#### WHAT YOU ARE ASKED TO DO
Find the line in the material below that contains "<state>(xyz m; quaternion", then give it again, with all later lines, exactly as shown.

# # # # #

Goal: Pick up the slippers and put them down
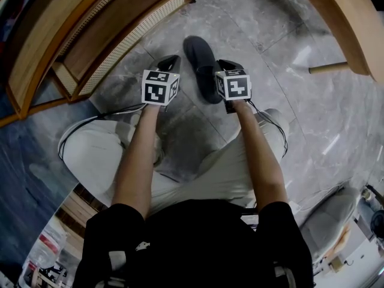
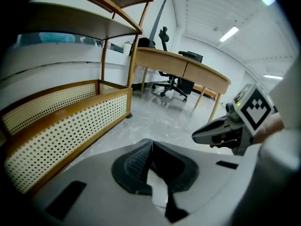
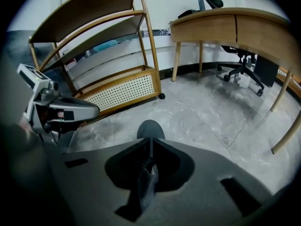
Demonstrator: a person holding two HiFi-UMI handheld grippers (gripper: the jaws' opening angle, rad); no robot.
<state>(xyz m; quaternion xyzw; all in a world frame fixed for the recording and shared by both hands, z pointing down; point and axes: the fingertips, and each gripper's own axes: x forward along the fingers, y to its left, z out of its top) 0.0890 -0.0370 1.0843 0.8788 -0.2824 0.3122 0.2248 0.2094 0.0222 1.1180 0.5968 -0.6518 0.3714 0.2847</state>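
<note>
This looks like an office. A long curved wooden desk [image 2: 188, 69] runs across the upper middle of the left gripper view, with black swivel chairs [image 2: 171, 84] behind it and strip lights [image 2: 229, 34] on the ceiling at upper right. A wooden shelf unit [image 3: 124, 91] stands at the left of the right gripper view, on a grey marble floor [image 3: 211, 112].

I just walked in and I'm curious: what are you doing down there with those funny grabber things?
A person holds a hand-held gripper in each hand above a grey stone floor. The right hand-held gripper is shut on the edge of a dark slipper. The left hand-held gripper is shut too, close beside it. A wooden shelf stands on the left.
</note>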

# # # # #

#### RESULT FOR THIS TASK
<state>(xyz m; quaternion xyzw; all in a world frame fixed for the recording and shared by both hands, z pointing down; point and axes: the fingertips, and each gripper's own axes: x forward along the fingers, y to its left, z out of its top) 0.0890 -0.0370 1.0843 0.8788 -0.2824 0.3122 0.2248 0.2094 0.0222 1.1180 0.5968 -0.6518 0.3714 0.2847</state>
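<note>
This looks like an office. A long curved wooden desk [image 2: 188, 69] runs across the upper middle of the left gripper view, with black swivel chairs [image 2: 171, 84] behind it and strip lights [image 2: 229, 34] on the ceiling at upper right. A wooden shelf unit [image 3: 124, 91] stands at the left of the right gripper view, on a grey marble floor [image 3: 211, 112].

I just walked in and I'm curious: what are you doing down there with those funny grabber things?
A person holds a hand-held gripper in each hand above a grey stone floor. The right hand-held gripper is shut on the edge of a dark slipper. The left hand-held gripper is shut too, close beside it. A wooden shelf stands on the left.
</note>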

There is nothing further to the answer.